#### Exercise requirements:
Copy out the lines below that hold the word "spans".

#### Data segment:
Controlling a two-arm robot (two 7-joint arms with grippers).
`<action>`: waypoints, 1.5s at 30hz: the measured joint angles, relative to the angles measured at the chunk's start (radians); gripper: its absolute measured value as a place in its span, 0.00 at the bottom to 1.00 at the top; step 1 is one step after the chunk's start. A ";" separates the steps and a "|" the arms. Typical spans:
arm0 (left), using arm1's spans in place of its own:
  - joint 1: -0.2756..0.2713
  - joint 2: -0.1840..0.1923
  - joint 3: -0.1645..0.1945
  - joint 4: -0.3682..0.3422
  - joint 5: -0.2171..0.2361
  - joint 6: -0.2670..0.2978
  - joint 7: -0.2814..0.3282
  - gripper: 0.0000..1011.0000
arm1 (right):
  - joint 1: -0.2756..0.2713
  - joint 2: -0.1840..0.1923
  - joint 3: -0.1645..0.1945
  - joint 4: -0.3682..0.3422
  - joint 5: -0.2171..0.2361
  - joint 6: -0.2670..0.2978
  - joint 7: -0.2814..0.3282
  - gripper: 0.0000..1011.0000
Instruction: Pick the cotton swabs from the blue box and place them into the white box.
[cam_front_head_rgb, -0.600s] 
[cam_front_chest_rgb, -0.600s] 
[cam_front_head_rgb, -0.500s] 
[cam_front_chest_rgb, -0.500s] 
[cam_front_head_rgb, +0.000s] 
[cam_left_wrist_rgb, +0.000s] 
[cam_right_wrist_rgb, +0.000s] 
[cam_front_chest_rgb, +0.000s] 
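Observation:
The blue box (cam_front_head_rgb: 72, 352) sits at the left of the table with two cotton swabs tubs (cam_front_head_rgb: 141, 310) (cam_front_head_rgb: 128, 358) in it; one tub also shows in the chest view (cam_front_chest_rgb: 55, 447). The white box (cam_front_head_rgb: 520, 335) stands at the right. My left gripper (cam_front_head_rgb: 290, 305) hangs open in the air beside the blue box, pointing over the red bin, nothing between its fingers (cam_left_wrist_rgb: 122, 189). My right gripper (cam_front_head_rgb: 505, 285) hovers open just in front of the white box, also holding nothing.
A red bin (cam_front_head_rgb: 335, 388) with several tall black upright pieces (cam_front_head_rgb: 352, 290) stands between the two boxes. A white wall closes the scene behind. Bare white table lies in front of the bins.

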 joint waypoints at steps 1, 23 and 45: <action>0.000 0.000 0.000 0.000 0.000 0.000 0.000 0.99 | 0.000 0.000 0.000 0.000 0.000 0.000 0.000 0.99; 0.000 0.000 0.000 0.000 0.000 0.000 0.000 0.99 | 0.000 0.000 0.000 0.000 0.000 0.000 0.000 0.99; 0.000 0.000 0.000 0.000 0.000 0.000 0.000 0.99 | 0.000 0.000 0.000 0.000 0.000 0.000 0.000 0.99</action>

#### Your response:
`<action>`: waypoints, 1.5s at 30hz: the measured joint angles, relative to the angles measured at the chunk's start (radians); gripper: its absolute measured value as a place in its span, 0.00 at the bottom to 1.00 at the top; step 1 is one step after the chunk's start. A ";" separates the steps and a "|" the arms. Typical spans:
arm0 (left), using arm1's spans in place of its own:

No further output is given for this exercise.